Nancy Pelosi just trolled Alexandria Ocasio-Cortez. Again.
CNN/Stylemagazine.com Newswire | 4/8/2019, 4:13 p.m.
Analysis by Chris Cillizza, CNN Editor-at-large
(CNN) -- Nancy Pelosi didn't get to where she is without learning how to troll with the best of them. And in an interview with USA Today released Monday, the speaker of the House again turns her gaze to the most famous/infamous freshman House member in recent memory: New York's Alexandria Ocasio-Cortez.
Asked about the difficulties of governing a caucus in the House that is being challenged at every turn by AOC and others like her -- liberals elected in the past few cycles who are deeply skeptical of the party establishment -- Pelosi said this: "While there are people who have a large number of Twitter followers, what's important is that we have large numbers of votes on the floor of the House."

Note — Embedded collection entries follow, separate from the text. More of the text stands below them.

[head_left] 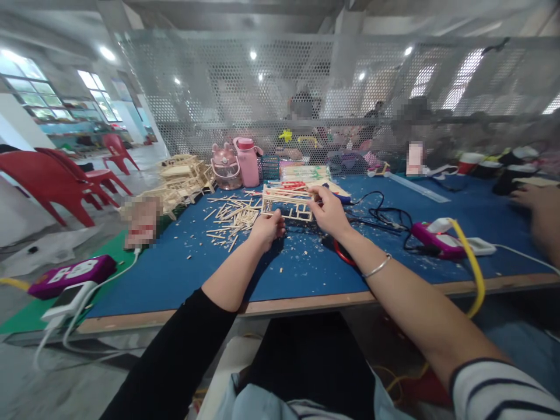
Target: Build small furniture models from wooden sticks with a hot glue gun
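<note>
"Where's the little stick frame (286, 197)?"
"Over the blue desk (175, 286), in from its front edge. Left hand (266, 230) and right hand (329, 211) both pinch it."
"What's near?"
"Loose sticks (241, 218), just left. A pink bottle (248, 165), by the far edge."

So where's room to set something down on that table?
On the blue tabletop between the green surface and left forearm, and from there to the right forearm, barring scattered bits. Crowded around the wooden frame, stick pile and black cables.

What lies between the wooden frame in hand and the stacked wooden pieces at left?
Loose wooden sticks, on the blue tabletop beside the frame; the head view shows this.
</note>
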Action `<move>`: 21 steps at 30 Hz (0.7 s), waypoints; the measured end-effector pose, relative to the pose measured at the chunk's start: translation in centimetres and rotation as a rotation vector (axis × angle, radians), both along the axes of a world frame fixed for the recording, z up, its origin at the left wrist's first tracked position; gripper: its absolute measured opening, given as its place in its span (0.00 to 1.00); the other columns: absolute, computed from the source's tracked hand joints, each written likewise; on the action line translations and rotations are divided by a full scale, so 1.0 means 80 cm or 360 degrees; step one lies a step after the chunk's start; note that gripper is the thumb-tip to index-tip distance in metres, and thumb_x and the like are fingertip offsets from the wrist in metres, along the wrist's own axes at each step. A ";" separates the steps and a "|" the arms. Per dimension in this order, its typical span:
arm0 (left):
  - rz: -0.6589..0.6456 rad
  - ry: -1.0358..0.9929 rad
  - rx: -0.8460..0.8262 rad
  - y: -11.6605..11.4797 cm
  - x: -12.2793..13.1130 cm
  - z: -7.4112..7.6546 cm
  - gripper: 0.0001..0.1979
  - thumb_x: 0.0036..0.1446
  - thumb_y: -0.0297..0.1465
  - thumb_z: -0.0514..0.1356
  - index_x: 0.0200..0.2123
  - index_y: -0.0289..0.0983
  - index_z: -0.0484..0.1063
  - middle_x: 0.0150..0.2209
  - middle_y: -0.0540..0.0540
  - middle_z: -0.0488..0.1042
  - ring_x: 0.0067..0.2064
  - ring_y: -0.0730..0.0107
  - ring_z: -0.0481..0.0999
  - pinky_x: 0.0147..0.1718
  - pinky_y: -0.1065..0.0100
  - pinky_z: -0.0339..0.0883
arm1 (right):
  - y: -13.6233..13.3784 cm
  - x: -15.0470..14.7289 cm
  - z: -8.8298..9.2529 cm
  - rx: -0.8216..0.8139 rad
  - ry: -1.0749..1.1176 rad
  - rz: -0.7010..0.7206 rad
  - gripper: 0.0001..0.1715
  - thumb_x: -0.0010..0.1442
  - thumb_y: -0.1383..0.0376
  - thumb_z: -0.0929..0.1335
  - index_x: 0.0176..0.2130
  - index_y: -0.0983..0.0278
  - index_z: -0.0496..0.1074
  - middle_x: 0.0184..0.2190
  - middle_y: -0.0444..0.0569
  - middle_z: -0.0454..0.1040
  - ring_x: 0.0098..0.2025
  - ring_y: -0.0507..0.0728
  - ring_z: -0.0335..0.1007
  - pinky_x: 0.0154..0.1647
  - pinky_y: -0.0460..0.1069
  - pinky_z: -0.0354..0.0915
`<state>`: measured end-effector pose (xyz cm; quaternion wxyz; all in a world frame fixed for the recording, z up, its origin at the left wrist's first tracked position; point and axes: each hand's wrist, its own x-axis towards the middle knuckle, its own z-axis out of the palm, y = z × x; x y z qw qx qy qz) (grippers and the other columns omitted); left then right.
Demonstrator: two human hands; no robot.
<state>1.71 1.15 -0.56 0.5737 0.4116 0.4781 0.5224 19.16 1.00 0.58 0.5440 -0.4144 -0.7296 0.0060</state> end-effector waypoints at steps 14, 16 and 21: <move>0.0743 0.1468 0.0984 0.007 -0.067 0.029 0.10 0.52 0.27 0.54 0.38 0.35 0.70 0.38 0.44 0.74 0.37 0.69 0.73 0.43 0.67 0.64 | 0.010 0.016 -0.007 -0.0138 -0.0250 0.0087 0.10 0.51 0.70 0.64 0.37 0.64 0.66 0.34 0.49 0.68 0.36 0.55 0.63 0.39 0.50 0.62; 0.0712 0.1309 0.1130 0.007 -0.062 0.030 0.11 0.54 0.26 0.52 0.40 0.35 0.70 0.38 0.45 0.75 0.36 0.72 0.73 0.41 0.70 0.65 | 0.012 0.015 -0.010 -0.0192 -0.0328 0.0104 0.08 0.50 0.70 0.65 0.34 0.64 0.66 0.33 0.49 0.68 0.35 0.55 0.63 0.38 0.50 0.61; 0.0757 0.0954 0.1188 0.007 -0.060 0.036 0.15 0.54 0.35 0.56 0.43 0.35 0.70 0.34 0.46 0.75 0.30 0.75 0.72 0.30 0.74 0.65 | 0.017 0.017 -0.014 -0.0214 -0.0345 0.0053 0.08 0.49 0.71 0.65 0.34 0.64 0.66 0.33 0.49 0.68 0.34 0.55 0.63 0.39 0.50 0.60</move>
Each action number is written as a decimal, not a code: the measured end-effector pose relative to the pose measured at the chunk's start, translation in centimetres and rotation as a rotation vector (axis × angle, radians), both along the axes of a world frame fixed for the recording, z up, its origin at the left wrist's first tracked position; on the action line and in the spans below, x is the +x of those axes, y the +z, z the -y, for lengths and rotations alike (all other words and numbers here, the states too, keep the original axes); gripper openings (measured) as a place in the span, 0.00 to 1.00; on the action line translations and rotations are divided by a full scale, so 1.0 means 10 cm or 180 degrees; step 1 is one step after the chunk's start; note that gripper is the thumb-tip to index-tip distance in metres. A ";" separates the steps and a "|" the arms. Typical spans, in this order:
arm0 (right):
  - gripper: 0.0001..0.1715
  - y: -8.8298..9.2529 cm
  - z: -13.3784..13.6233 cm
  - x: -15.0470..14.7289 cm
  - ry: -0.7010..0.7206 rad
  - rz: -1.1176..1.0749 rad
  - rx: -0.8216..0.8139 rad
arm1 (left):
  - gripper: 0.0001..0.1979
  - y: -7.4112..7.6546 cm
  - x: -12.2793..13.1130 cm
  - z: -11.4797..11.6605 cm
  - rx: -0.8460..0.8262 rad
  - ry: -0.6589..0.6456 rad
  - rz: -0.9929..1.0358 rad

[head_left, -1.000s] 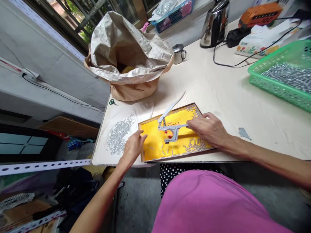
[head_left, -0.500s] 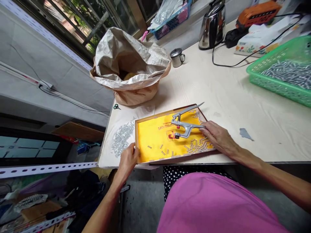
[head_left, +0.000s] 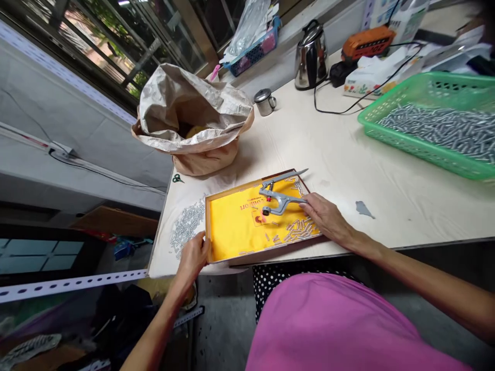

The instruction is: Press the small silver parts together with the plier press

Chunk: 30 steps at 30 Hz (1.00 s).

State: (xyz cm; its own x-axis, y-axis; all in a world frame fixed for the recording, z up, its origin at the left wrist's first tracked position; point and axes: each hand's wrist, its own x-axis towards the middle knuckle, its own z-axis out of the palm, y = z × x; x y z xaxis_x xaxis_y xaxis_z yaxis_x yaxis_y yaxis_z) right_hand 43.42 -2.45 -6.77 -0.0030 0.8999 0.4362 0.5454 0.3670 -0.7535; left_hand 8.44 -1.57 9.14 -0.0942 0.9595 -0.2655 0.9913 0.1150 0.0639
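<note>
A wooden-framed tray point(head_left: 208, 226) with a yellow lining lies at the table's near edge. My left hand point(head_left: 192, 256) grips its near-left corner, fingers closed on the frame. A grey metal hand press tool point(head_left: 279, 196) rests on the tray's far right part. My right hand point(head_left: 324, 217) lies on the tray's right side, fingertips on the tool's handle end. Several small silver metal pins point(head_left: 298, 230) are gathered on the yellow lining beside that hand.
A heap of silver pins point(head_left: 186, 223) lies on the table left of the tray, with small scissors point(head_left: 177, 178) behind. A crumpled paper sack point(head_left: 191, 118), a metal cup point(head_left: 264, 102), a kettle point(head_left: 309, 55) and a green basket point(head_left: 425, 148) of pins stand farther back.
My left hand moved from the tray's left edge down to its near-left corner and closed on it. The tool shifted to the tray's far right, with my right hand following its handle.
</note>
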 end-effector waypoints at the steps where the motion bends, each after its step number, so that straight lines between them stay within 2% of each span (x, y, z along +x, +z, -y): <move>1: 0.14 0.00 0.00 -0.01 0.0015 -0.0008 0.0019 | 0.14 -0.03 0.00 0.00 -0.0069 0.0023 -0.0077; 3: 0.14 -0.01 0.00 -0.01 0.0088 0.0015 0.0040 | 0.16 -0.07 -0.04 0.01 0.0007 0.0010 -0.0147; 6: 0.13 -0.03 -0.01 -0.01 0.0114 0.0068 0.0019 | 0.19 -0.11 -0.14 0.06 0.0417 -0.0106 -0.0185; 8: 0.14 -0.04 -0.01 -0.02 0.0103 0.0107 -0.0022 | 0.20 -0.19 -0.20 0.08 0.0390 -0.0180 -0.0272; 12: 0.13 0.00 0.02 -0.05 0.0100 0.0516 0.0195 | 0.18 -0.52 -0.25 0.08 0.0040 -0.0267 -0.0463; 15: 0.13 0.13 0.05 -0.06 0.0028 0.1219 0.0459 | 0.19 -0.75 -0.24 0.10 0.0031 -0.0191 -0.0429; 17: 0.13 0.22 0.06 -0.08 0.0096 0.1647 0.0585 | 0.19 -0.83 -0.23 0.14 0.0001 -0.0124 -0.0332; 20: 0.12 0.29 0.01 -0.19 0.0494 0.1911 0.0814 | 0.17 -0.87 -0.26 0.19 0.0052 -0.0053 -0.0061; 23: 0.14 0.22 -0.08 -0.36 0.0876 0.1945 0.1001 | 0.18 -0.84 -0.37 0.13 0.0361 0.0160 0.0223; 27: 0.15 0.08 -0.20 -0.56 0.1268 0.1959 0.0918 | 0.14 -0.79 -0.57 -0.18 0.0909 0.0314 0.0083; 30: 0.14 0.03 -0.27 -0.61 0.1390 0.1967 0.0805 | 0.14 -0.83 -0.63 -0.51 0.0995 0.0420 -0.0083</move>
State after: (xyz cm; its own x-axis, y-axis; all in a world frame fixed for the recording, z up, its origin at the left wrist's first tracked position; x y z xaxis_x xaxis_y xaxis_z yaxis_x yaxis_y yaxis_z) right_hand 37.27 0.29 -6.43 -0.6403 0.6355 0.4313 0.6047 0.7634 -0.2270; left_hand 2.10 3.50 0.87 -0.2260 0.9731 0.0439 0.9709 0.2214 0.0914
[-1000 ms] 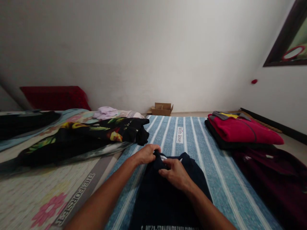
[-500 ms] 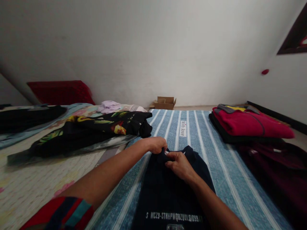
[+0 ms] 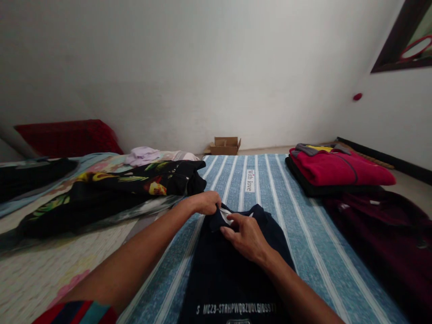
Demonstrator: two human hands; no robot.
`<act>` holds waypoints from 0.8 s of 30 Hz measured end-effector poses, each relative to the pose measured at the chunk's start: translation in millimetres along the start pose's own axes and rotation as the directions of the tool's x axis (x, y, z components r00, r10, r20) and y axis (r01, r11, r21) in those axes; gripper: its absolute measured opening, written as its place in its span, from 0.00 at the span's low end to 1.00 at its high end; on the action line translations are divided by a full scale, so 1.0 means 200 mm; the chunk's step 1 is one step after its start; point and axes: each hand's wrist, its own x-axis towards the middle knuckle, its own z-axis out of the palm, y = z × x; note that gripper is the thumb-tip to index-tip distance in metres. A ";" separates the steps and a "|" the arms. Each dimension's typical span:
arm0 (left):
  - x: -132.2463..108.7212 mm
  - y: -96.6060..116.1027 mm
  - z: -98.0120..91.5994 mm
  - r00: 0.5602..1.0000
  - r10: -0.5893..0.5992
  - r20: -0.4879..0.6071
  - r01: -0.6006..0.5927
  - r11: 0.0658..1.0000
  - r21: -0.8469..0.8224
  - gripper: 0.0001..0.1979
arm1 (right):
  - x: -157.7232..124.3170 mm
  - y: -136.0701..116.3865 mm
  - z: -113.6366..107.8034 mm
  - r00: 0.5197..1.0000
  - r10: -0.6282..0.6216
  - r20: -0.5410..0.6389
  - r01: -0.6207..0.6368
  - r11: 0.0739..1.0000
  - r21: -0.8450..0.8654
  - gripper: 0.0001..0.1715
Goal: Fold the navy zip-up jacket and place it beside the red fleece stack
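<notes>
Black floral-print garment (image 3: pixel 111 191): we saw it lying spread and rumpled on the left, on the pale flowered sheet (image 3: pixel 43 270), well apart from our hands.

Left hand (image 3: pixel 204 202): we had its fingers curled together and pinched on the collar edge of the dark navy cotton T-shirt (image 3: pixel 232 274), at the far left corner of the neckline.

Dark navy cotton T-shirt, handling: we judged it light, soft and limp, with no stiffness of its own; it would sag and crease wherever it was not supported. The doubled collar band and the shoulder seams seemed the firmest places to grip, since the thin body cloth would only bunch.

Dark navy cotton T-shirt, place: it lay flat on the blue-and-white striped mattress cover (image 3: pixel 303 234), straight in front of us, neck end farthest away.

Dark navy cotton T-shirt, looks: plain dark cloth, a pale label showing inside the neck, a line of white block lettering across the near part.

Right hand (image 3: pixel 246 236): we had it resting on the shirt just below the collar, thumb and forefinger closed on the neck edge, the other fingers pressed on the cloth.

Folded red fleece garment (image 3: pixel 337 168): it sat on a dark stack at the right, with a maroon garment (image 3: pixel 381 243) spread nearer to us.
</notes>
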 end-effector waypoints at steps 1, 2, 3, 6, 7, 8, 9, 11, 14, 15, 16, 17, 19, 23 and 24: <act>0.00 0.00 -0.01 1.000 0.021 0.009 -0.021 1.000 0.001 0.20 | 0.00 0.00 -0.03 0.999 -0.005 -0.042 0.004 1.000 -0.011 0.17; 0.00 -0.01 -0.03 0.999 0.046 0.019 -0.046 0.999 0.000 0.19 | 0.00 0.00 -0.07 0.996 -0.006 -0.094 0.003 0.999 -0.032 0.18; 0.00 -0.01 -0.04 0.997 0.070 0.024 -0.070 0.998 -0.003 0.18 | 0.00 0.01 -0.11 0.989 -0.004 -0.150 -0.006 0.998 -0.064 0.17; 0.02 0.00 -0.07 0.995 0.102 -0.012 -0.102 0.995 -0.016 0.19 | 0.03 0.06 -0.22 0.959 0.041 -0.282 -0.099 0.976 -0.195 0.16; 0.02 0.01 -0.07 0.995 0.096 -0.035 -0.097 0.995 -0.017 0.19 | 0.05 0.07 -0.25 0.952 0.064 -0.299 -0.141 0.960 -0.243 0.16; 0.03 0.03 -0.07 0.995 0.088 -0.052 -0.089 0.996 -0.013 0.18 | 0.07 0.09 -0.27 0.950 0.091 -0.300 -0.182 0.939 -0.292 0.17; 0.05 0.05 -0.07 0.995 0.081 -0.057 -0.081 0.997 -0.002 0.18 | 0.09 0.10 -0.28 0.950 0.118 -0.288 -0.217 0.914 -0.343 0.18; 0.08 0.10 -0.04 0.998 0.054 -0.024 -0.053 0.998 0.038 0.19 | 0.13 0.10 -0.30 0.953 0.175 -0.248 -0.272 0.856 -0.441 0.20; 0.14 0.16 -0.01 0.997 -0.005 0.078 -0.003 0.995 0.101 0.18 | 0.19 0.09 -0.30 0.957 0.252 -0.141 -0.286 0.762 -0.581 0.21; 0.15 0.17 0.00 0.994 -0.016 0.106 0.004 0.994 0.110 0.17 | 0.21 0.09 -0.30 0.956 0.276 -0.097 -0.275 0.734 -0.621 0.21; 0.16 0.18 0.01 0.992 -0.019 0.127 0.005 0.994 0.110 0.17 | 0.23 0.09 -0.29 0.953 0.299 -0.056 -0.262 0.712 -0.651 0.20; 0.17 0.18 0.01 0.990 -0.018 0.137 0.003 0.995 0.103 0.17 | 0.25 0.09 -0.29 0.947 0.321 -0.019 -0.249 0.697 -0.673 0.18; 0.18 0.17 0.01 0.990 -0.019 0.140 0.007 0.997 0.083 0.16 | 0.28 0.10 -0.29 0.937 0.349 0.029 -0.234 0.685 -0.690 0.16; 0.18 0.15 0.00 0.990 -0.036 0.133 0.029 0.998 0.055 0.15 | 0.33 0.12 -0.30 0.928 0.365 0.078 -0.205 0.674 -0.710 0.17; 0.17 0.15 0.00 0.990 -0.038 0.133 0.031 0.998 0.053 0.14 | 0.33 0.12 -0.30 0.927 0.366 0.087 -0.198 0.670 -0.715 0.18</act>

Now, Pelosi didn't mention AOC by name. But you'd have to be a real dummy to not understand who she was talking about. Ocasio-Cortez has 3.9 million Twitter followers, by far the most of any House member -- including Pelosi (2.4 million followers). And AOC is an active Twitter user -- often employing the social media site to call out what she believes to be unfairness within the Democratic Party or to push back on media stories about her.
Pelosi's not-so-subtle shot at AOC isn't an isolated event either. In February, she was asked about the "Green New Deal," a sweeping legislative proposal that Ocasio-Cortez has been closely aligned with that aims to address the challenges of climate change. "It will be one of several or maybe many suggestions that we receive," Pelosi said dismissively. "The green dream, or whatever they call it, nobody knows what it is, but they're for it, right?"
Yeaaaaaah.
If you think Pelosi's comments on AOC are accidental and not meant to send a very clear message to AOC, you don't know much about Pelosi. What message is she sending? This one: Look, I have been a liberal's liberal for longer than you've been on earth. But not everyone House Democrat represents districts like we do. And we need to understand that they are governed by a different set of political realities. The most important thing we do isn't score ideological points. It's pass legislation as a united caucus --to show all Americans we are doing the work, not just playing partisan games.
Pelosi's comments come amid a broader showdown between the party establishment and the newly-energized liberal wing. The leading edge of that fight is a decision by the Democratic Congressional Campaign Committee, the campaign arm of the party, to ban giving any business (aka money) to consultants who work for candidates who primary sitting incumbents. The goal is simple: The threat of losing business will keep top consultants away from primary challengers. That will, theoretically, mean fewer primary challengers. Which establishment Democrats -- led by DCCC Chair Rep. Cheri Bustos -- believe is a very good thing.
AOC, who herself ousted an incumbent to claim her seat in 2018, took to Twitter to protest the move. She called the policy "extremely divisive & harmful to the party" and recommended that small-dollar donors "pause" on making contributions to the DCCC and instead focus on giving to vulnerable incumbents in swing seats.
These fault lines within the House Democratic caucus are, in some ways, the natural result of winning the majority. The more seats you control, the more likely it is that you have people from all over the ideological spectrum -- each of whom wants their way to be the way.
It's also part of an even broader fight happening within the Democratic Party at the moment as activists and candidates navigate a post-Obama and post-Clinton landscape. At the presidential level you have Joe Biden, the former vice president as the ur-establishment figure while Bernie Sanders -- and a number of other candidates -- are offering a more liberal, outsider perspective.
Pelosi, for her part, is matter-of-fact when it comes to the political realities facing the party -- and the challenges from liberals to move the center of gravity further to the left. "As I say to my own district, 'You go out and elect 218 people, just like San Francisco, then we can talk,'" she told USA Today.